Where abouts you getting the servicing done at the moment? I used Sewards in Havant and wasn't too impressed. Told me they'd need the van for a whole day, so I got there early... then wandered around for a bit and headed back at 2pm to find it hadn't moved. About 3pm they started the work and an hour later it was done.

They then phoned a few days later to see if I was happy, I mentioned a couple of things I wasn't too impressed with and was promised the service manager would call me. Never heard back.


----------



## vardy

- Loads about the table, nothing about the drowned kids.......... What's the plan for the 'pup' disaster?


----------



## 107925

A better pup tent is the answer. Research the past couple of days tells me that to camp out in the severest weather, expect to pay a couple of hundred pounds upwards. However, for occasional use which doesn't involve the likes of mountain-climbing or back-packing (whereby very light tents are required), then a decent two-person tent will cost £75-£100. This will be double-skin and will withstand heavy rain.

Shaun


----------



## 115175

reviews about my adria twin can be found here: adriatwin.blogspot.com
more reviews coming soon !


----------



## rowley

My main gripe about the Twin is rattles. I have tried various remedies to possible causes but still have not managed to tie it down. It is so annoying because the engine is so quiet.


----------



## 107925

I've just been away for a long trip in the Twin and that bloody table has been screwed repeatedly back on the wall, with ever bigger plugs. It still rips away with the slightest knock. It's a totally crap design, because all that's holding it to the wall is the stuff Adria use to lag the walls. I have to come up with an alternative.

The only other bugbear is the carpet in the cab which is stuck down with velcro, but the part of the velcro pads which glue to the carpet come away, so the whole carpet slides about. If the front seat passenger moves the carpet with his/her feet, the driver feels it underneath the pedals whilst driving, which is very dodgy. 

Other than that, our Twin was fantastic on an 800 mile trip, we've just returned from. Up and down hills no problem. Fully laded with four people and two dogs, we got over 30 mpg.

Shaun


----------



## rowley

Hi Shaun, my table is ok. The mat in the front of my Twin was provided by Broadlane Leisure, it is not held down with velcro but does not move. Have you suffered with rattles? It seems to come from the side door area, also some creaking.


----------



## 107925

The only rattle I had was from the nearside window - the one behind the cooker. It was just the blind flapping about, so I padded it with kitchen towel and it shut up. Creaking is no worse than I would expect, ie, it's not intrusive.

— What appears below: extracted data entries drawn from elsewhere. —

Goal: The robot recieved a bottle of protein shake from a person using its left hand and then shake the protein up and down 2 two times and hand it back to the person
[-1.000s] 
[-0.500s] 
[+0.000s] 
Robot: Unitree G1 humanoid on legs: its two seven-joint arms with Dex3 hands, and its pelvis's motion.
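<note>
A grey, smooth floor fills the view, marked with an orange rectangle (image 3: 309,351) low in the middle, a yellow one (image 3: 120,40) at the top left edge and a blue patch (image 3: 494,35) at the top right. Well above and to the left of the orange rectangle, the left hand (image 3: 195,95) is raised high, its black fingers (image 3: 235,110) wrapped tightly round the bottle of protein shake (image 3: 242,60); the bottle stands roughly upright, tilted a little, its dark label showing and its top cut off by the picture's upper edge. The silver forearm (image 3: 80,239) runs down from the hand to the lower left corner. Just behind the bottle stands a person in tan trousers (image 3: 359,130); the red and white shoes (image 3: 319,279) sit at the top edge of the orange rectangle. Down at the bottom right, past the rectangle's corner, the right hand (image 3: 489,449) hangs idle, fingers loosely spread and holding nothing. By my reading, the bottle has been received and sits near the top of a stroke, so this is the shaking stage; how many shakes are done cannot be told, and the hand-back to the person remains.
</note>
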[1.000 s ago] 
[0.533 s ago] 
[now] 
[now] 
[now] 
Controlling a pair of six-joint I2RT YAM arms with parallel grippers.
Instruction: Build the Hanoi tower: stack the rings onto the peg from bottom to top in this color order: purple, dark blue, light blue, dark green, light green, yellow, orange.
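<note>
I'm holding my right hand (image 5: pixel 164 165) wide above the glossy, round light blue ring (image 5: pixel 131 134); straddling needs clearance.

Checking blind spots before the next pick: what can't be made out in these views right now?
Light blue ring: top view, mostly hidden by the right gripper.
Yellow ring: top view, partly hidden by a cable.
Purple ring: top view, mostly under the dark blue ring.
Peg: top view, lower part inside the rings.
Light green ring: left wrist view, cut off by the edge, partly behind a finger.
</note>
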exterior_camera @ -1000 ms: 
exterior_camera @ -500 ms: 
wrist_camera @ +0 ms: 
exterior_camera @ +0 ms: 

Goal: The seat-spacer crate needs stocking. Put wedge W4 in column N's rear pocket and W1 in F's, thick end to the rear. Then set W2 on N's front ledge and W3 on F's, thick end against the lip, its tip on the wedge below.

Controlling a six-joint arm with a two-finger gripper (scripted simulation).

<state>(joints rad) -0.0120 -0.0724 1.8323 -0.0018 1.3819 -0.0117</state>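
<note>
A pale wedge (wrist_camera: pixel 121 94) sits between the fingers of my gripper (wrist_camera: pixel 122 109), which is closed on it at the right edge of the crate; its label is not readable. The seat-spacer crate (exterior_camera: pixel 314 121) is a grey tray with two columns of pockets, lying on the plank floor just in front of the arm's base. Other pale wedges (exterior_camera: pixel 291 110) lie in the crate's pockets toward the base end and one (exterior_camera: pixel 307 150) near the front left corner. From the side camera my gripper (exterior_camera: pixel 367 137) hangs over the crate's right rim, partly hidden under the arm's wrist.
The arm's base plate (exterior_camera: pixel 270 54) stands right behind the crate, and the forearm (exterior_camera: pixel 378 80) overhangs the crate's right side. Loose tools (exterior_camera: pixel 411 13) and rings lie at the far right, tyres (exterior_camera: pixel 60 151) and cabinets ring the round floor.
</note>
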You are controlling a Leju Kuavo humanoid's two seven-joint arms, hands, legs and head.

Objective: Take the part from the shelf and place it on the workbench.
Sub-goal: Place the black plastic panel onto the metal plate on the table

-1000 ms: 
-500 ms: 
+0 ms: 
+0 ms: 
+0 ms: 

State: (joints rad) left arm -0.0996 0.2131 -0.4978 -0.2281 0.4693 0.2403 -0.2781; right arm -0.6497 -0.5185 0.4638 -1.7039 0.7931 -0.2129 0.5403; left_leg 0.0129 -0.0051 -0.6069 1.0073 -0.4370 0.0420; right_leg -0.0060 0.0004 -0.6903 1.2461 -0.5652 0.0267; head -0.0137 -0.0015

Your table is OK? Mine came away the first time I swung the driver's seat around and caught it with the arm rest. I saw that the plastic strip which the table clips onto to, is screwed into the relatively soft insulation material. I thought the answer was to plug it and used thicker screws (not longer ones, as I'd then be screwing right through the wall). This fix lasted not long because as soon as my teenager stood up and caught the end of the table, off it came again. It's now a running joke. Today, the road was very bumpy and despite my ever bigger plugs and screws to hold the table in place, it collapsed with all the kids' gear being deposited over the floor.

Shaun


----------



## b6x

Hi all.

I agree that the rattles are a total pain. So far I've found them in the following places:

o both the side window blinds (next to table and in sliding door). I minimise this by leaving the blind (and attached flyscreen) in a half open position. Still rattles, but not as much.

o the heki rooflight blinds. The guide cable (?) rattles within the plastic casing. This is pretty much solved by closing the blinds fully before travelling.

o the obvious one, the grill pan! remove and store somewhere else.

o more of a creak, but the remiblind on the windscreen is pretty annoying

o everything else in the van, pans, cutlery etc etc. nowt I can do about those

Not had any trouble with the table (apart from a DVD case falling out of cupboard above and putting a big dent in the table top), but will go a bit more careful leaning on it etc if it's that suspect.


Ta.
Steve


----------